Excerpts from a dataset

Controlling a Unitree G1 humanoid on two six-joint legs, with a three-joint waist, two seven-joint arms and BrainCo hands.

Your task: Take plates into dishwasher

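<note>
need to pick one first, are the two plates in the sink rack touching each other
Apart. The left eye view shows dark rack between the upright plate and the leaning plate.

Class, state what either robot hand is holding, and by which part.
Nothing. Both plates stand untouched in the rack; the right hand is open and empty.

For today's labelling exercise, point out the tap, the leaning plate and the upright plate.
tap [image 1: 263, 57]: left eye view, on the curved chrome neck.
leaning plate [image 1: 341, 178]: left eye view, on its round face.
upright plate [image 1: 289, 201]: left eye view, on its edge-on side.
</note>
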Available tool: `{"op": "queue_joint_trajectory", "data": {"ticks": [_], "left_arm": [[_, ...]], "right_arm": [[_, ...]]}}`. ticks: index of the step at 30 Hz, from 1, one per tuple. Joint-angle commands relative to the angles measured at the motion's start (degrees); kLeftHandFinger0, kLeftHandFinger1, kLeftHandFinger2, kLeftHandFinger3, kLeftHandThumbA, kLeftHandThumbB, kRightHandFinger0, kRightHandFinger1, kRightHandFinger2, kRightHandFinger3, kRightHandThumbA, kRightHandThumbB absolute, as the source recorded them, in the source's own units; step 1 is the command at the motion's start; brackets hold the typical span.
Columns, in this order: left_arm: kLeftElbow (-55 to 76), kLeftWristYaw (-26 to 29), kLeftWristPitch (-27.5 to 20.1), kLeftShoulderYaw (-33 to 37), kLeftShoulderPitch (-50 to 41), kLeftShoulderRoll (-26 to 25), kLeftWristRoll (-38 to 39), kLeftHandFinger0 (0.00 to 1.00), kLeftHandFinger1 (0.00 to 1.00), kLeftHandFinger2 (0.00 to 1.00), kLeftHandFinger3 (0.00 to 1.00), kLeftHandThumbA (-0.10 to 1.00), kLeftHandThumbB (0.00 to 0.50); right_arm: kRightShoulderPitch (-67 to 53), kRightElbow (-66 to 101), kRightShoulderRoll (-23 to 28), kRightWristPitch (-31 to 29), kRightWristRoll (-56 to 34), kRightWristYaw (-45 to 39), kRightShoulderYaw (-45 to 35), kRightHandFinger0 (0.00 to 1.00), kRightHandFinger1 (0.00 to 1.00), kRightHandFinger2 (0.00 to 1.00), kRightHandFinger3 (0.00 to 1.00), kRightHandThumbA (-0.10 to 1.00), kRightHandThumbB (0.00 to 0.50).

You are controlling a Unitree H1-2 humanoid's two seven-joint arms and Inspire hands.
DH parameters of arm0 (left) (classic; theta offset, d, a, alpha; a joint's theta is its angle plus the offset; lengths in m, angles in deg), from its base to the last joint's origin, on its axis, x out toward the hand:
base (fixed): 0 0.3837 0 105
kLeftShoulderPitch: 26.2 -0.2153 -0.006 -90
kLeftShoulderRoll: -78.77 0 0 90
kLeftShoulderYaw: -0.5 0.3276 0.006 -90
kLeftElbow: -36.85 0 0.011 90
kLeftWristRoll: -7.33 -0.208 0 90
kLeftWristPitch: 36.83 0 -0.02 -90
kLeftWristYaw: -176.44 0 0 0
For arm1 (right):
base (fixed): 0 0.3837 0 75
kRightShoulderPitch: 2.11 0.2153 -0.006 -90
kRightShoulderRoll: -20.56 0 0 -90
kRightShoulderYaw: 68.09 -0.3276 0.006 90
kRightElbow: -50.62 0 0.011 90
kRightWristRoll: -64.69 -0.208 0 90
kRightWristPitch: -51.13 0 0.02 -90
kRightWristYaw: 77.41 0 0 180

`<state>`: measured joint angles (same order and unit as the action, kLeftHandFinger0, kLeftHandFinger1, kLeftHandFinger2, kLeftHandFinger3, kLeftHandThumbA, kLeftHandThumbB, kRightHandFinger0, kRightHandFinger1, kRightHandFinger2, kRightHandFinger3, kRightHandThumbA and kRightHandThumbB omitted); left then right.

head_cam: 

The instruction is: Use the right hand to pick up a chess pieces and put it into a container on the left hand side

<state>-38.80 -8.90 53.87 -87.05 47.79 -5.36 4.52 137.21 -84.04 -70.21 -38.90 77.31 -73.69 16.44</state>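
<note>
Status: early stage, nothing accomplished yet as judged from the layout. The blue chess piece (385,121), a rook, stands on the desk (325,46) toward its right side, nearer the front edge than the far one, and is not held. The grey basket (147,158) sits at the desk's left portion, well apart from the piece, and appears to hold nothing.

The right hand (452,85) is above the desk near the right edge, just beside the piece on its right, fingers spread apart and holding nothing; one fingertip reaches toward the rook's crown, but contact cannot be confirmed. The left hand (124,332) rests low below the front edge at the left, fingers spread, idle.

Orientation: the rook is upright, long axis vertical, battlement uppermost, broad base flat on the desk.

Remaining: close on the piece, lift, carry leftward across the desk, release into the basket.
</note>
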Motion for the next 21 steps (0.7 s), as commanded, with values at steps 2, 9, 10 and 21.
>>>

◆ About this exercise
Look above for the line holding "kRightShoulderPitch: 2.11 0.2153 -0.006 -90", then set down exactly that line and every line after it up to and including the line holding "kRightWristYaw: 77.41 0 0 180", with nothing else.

◆ Exercise result
kRightShoulderPitch: 2.11 0.2153 -0.006 -90
kRightShoulderRoll: -20.56 0 0 -90
kRightShoulderYaw: 68.09 -0.3276 0.006 90
kRightElbow: -50.62 0 0.011 90
kRightWristRoll: -64.69 -0.208 0 90
kRightWristPitch: -51.13 0 0.02 -90
kRightWristYaw: 77.41 0 0 180

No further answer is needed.